__INSTRUCTIONS TO FOLLOW__:
If a line in the material below has the word "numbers", copy it.

┄┄┄┄┄┄

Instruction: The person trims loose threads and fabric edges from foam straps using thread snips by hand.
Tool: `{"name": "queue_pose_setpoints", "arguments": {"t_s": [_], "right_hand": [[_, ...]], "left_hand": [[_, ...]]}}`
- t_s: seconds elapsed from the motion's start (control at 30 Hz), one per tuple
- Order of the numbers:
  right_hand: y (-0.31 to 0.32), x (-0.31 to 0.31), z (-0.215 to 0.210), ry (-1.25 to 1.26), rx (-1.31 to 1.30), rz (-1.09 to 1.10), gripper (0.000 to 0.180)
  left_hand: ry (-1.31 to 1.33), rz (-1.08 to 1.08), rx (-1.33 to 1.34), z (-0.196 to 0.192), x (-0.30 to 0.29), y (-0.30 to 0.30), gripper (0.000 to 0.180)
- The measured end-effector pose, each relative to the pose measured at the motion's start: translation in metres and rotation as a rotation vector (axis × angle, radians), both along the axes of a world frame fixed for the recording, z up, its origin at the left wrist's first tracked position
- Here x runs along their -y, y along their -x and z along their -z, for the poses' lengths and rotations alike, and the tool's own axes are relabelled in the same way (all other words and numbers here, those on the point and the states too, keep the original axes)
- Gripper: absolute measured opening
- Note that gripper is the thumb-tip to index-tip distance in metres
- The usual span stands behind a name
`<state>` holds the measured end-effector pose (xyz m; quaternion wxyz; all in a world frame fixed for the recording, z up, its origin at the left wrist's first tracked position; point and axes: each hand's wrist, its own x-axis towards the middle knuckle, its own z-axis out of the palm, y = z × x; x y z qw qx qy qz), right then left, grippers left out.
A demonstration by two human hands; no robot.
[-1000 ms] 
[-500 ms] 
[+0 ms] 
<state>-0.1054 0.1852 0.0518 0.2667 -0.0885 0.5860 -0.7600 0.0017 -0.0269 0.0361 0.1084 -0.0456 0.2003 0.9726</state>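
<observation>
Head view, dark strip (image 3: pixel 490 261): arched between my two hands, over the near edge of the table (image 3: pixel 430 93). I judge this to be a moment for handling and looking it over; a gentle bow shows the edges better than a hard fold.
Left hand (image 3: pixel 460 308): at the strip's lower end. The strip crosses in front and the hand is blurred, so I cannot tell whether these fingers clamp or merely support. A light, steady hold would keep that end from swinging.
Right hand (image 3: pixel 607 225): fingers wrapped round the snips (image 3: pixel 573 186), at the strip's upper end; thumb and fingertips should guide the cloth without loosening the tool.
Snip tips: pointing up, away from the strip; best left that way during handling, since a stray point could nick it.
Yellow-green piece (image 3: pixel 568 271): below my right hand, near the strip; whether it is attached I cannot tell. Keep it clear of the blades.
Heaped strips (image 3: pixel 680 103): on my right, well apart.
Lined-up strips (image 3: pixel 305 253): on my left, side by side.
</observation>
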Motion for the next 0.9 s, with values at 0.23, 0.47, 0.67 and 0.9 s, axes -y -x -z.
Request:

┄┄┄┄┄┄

__EXERCISE ANSWER__:
- Order of the numbers:
- Here x runs along their -y, y along their -x and z along their -z, for the poses' lengths and rotations alike, and the tool's own axes are relabelled in the same way (all other words and numbers here, those on the point and the states too, keep the original axes)

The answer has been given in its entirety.